▶ **What you will do**
Each line that includes "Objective" must be copied from the records.

---+---

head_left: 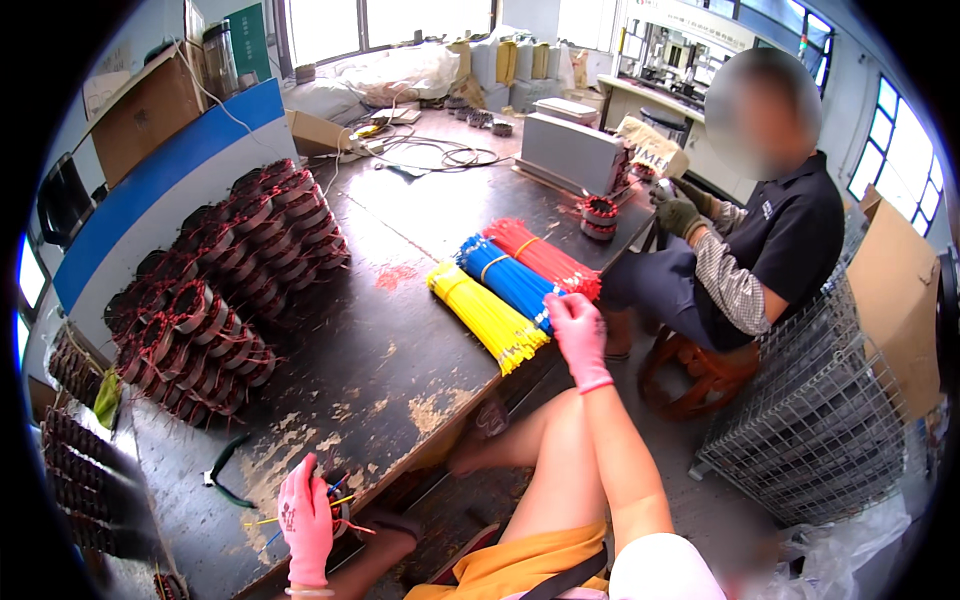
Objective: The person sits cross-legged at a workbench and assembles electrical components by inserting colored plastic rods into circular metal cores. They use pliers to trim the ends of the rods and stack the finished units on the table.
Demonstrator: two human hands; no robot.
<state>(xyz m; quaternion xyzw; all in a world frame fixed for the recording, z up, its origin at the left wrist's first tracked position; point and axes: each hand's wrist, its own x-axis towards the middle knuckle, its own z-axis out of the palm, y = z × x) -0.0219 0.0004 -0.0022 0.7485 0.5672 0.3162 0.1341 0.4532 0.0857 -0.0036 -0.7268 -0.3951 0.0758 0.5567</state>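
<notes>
My left hand (pixel 306 525), in a pink glove, is closed around a small wire-wound stator (pixel 341 508) at the table's near edge. Yellow, blue and red leads stick out of it, and my palm hides much of its body. My right hand (pixel 580 340), also pink-gloved, reaches forward with its fingers pinched at the near ends of the wire bundles. Its fingertips meet the blue wire bundle (pixel 505 277) close to the red wire bundle (pixel 540 255); whatever they pinch is too small to make out. Left of these lies a yellow wire bundle (pixel 485 315).
Stacked stators (pixel 225 290) fill the table's left side. Green-handled pliers (pixel 222 475) lie near my left hand. A grey metal box (pixel 568 155) and loose cable (pixel 440 152) are farther back. A gloved co-worker (pixel 770 240) sits at right, near a wire-mesh cage (pixel 810 420).
</notes>
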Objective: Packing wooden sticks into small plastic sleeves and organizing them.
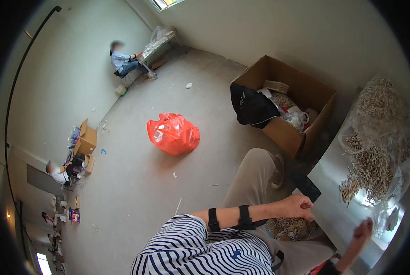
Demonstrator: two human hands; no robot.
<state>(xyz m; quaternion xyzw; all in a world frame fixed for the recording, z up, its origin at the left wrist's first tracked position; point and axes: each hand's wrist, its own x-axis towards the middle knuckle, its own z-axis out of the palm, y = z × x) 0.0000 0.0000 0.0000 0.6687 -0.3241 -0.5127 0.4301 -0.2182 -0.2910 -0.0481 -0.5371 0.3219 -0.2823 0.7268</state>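
Observation:
My left hand is curled closed above the near edge of the white table. What its fingers hold, if anything, cannot be made out. Over the tabletop at lower right, my right hand has its fingers drawn together, slightly blurred; nothing in them can be named. Beyond the hands lies a heap of thin tan sticks, partly under clear plastic. A small row of sticks lies side by side at the heap's near edge. Below my left forearm, more small tan pieces fill a container by my legs.
A large open carton holds mixed items, with a black garment over its edge. A red plastic bag stands on the floor. Two people sit working farther off. A dark box-like object sits by the table corner.

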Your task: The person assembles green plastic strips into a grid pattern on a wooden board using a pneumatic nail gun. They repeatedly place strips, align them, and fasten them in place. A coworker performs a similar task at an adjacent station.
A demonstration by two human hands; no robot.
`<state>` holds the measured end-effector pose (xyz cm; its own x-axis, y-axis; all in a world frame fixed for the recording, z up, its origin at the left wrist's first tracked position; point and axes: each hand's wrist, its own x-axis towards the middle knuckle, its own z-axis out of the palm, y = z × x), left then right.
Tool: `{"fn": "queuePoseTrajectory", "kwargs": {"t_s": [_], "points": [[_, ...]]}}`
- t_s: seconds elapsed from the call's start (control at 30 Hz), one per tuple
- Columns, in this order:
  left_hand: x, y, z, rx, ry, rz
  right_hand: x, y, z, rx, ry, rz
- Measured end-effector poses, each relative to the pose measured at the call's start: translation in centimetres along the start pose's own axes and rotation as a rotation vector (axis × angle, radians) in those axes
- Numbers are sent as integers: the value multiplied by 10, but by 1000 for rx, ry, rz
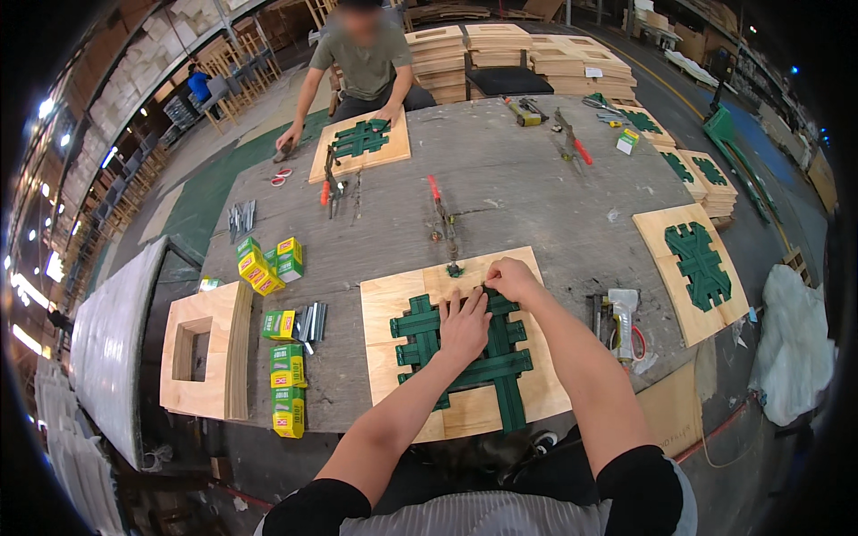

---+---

▶ **Exercise answer**
Objective: The person sits cross-legged at a workbench and assembles electrical components by inserting colored plastic rods into circular metal cores. They use pliers to trim the ends of the rods and stack the finished units on the table.
Objective: Packing wooden sticks into small plastic sleeves and organizing them.

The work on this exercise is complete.